▶ _YOUR GOAL_
Starting with the line containing "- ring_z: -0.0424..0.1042" and going on through the line containing "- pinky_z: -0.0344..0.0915", return the lines of the data below exactly, and only those.

▶ _DATA SECTION_

%%

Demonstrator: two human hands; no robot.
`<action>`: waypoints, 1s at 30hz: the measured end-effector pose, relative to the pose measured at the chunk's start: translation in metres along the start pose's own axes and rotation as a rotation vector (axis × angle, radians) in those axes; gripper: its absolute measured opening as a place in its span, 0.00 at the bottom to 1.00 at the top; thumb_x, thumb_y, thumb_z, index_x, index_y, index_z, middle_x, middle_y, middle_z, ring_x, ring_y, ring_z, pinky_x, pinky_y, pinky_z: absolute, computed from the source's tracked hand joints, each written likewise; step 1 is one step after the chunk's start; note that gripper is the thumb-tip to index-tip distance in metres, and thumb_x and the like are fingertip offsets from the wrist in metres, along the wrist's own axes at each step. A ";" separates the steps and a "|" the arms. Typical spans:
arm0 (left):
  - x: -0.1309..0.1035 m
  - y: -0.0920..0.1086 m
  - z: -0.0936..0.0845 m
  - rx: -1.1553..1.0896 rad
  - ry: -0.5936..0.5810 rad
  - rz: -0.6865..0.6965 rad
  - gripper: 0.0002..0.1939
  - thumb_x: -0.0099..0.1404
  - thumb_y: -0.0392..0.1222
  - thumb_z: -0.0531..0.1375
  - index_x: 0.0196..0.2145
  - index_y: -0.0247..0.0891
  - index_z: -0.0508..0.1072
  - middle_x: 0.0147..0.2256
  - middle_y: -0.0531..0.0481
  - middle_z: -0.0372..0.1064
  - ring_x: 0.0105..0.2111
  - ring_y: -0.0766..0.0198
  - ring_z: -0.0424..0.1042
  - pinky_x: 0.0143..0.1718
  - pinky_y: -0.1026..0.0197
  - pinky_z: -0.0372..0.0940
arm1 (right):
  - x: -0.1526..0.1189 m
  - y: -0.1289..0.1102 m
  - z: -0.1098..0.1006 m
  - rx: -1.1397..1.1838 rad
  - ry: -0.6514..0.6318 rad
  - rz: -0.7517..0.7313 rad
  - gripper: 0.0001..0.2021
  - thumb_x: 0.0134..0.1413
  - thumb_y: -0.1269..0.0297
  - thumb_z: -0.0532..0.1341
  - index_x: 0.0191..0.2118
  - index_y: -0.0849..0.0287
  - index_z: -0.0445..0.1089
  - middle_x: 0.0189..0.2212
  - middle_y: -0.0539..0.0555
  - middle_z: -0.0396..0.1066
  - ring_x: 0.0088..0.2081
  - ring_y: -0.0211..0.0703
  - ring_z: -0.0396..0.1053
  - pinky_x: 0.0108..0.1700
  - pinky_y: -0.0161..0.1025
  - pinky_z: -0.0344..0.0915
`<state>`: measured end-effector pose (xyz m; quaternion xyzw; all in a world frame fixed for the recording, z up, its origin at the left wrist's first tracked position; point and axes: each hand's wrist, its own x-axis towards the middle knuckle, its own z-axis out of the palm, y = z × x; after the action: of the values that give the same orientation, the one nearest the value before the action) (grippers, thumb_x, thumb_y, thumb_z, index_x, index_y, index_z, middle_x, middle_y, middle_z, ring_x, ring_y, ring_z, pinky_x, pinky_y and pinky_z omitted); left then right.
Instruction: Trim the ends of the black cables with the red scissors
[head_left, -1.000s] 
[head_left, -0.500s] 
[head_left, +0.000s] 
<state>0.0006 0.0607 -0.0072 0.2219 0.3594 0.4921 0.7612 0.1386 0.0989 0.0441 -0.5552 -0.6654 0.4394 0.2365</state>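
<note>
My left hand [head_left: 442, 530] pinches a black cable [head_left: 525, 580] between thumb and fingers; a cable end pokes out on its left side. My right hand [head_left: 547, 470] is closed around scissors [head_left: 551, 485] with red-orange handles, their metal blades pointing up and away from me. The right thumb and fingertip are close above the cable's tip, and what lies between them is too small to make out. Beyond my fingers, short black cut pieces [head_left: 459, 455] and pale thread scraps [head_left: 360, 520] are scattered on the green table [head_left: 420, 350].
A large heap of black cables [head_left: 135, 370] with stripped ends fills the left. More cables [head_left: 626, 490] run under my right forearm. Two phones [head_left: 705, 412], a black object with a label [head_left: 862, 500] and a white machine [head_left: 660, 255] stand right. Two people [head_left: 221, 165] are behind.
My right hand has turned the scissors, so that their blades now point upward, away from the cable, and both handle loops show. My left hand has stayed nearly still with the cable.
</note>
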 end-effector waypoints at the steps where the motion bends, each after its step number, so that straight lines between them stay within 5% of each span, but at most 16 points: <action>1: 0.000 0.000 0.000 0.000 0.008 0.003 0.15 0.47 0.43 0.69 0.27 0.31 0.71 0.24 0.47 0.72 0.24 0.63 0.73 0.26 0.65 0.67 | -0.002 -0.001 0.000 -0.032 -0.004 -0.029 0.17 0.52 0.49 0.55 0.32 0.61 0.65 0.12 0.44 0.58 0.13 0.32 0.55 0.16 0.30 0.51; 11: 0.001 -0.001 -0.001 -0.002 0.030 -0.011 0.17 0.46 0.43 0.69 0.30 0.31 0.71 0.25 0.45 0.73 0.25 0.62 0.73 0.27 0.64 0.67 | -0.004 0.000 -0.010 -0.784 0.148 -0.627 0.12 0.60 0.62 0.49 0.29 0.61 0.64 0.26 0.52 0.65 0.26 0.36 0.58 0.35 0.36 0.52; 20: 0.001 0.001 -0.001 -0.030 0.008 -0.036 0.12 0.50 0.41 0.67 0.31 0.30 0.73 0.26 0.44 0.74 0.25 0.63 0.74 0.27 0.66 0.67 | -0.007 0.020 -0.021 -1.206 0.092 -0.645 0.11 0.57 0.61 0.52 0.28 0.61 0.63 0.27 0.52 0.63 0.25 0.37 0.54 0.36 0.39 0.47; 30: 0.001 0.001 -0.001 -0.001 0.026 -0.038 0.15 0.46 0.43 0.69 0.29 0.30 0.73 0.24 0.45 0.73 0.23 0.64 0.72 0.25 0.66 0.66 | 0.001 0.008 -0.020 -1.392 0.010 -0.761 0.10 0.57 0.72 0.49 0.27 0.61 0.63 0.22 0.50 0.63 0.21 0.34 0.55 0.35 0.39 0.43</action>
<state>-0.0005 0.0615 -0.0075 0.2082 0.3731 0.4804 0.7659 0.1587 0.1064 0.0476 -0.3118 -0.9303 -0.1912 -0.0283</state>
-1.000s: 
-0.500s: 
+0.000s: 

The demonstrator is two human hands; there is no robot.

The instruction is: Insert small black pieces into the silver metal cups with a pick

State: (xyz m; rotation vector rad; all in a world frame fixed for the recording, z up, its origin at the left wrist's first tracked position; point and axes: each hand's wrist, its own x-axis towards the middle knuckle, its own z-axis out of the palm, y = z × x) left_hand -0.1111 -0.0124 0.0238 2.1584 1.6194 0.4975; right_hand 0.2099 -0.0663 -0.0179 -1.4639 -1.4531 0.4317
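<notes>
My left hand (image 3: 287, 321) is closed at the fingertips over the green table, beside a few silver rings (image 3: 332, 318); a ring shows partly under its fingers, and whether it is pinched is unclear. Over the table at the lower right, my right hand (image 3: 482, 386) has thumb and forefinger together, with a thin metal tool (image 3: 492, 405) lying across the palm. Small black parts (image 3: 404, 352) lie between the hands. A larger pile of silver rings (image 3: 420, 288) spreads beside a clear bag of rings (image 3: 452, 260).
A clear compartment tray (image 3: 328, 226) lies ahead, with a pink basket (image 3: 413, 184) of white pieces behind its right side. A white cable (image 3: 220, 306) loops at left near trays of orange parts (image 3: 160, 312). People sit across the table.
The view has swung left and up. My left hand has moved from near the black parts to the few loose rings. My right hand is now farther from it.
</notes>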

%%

▶ _ANSWER TO THIS PROBLEM_
  - ring_z: -0.0424..0.1042
  - pinky_x: 0.0143..0.1718
  - pinky_y: -0.1026..0.0197
  - pinky_z: -0.0372..0.0940
arm1 (right):
  - x: -0.1526..0.1189 m
  - y: -0.1289..0.1102 m
  - z: -0.1098..0.1006 m
  - rx: -1.1397..1.1838 rad
  - ry: -0.6514..0.6318 rad
  - rz: -0.7517..0.7313 rad
  - gripper: 0.0001..0.2021
  - thumb_x: 0.0134..0.1413
  - thumb_y: -0.1269..0.0297
  - thumb_z: -0.0532..0.1341
  - index_x: 0.0191..0.2118
  - index_y: -0.0849..0.0287
  - index_z: -0.0445..0.1089
  - middle_x: 0.0189..0.2212
  - middle_y: -0.0539..0.0555
  - middle_z: -0.0396..0.1066
  - ring_x: 0.0088..0.2081
  - ring_y: -0.0211..0.0703
  - ring_z: -0.0396..0.1053
  - pinky_x: 0.0108..0.1700
  - pinky_y: -0.0161..0.1025
  - pinky_z: -0.0344..0.0915

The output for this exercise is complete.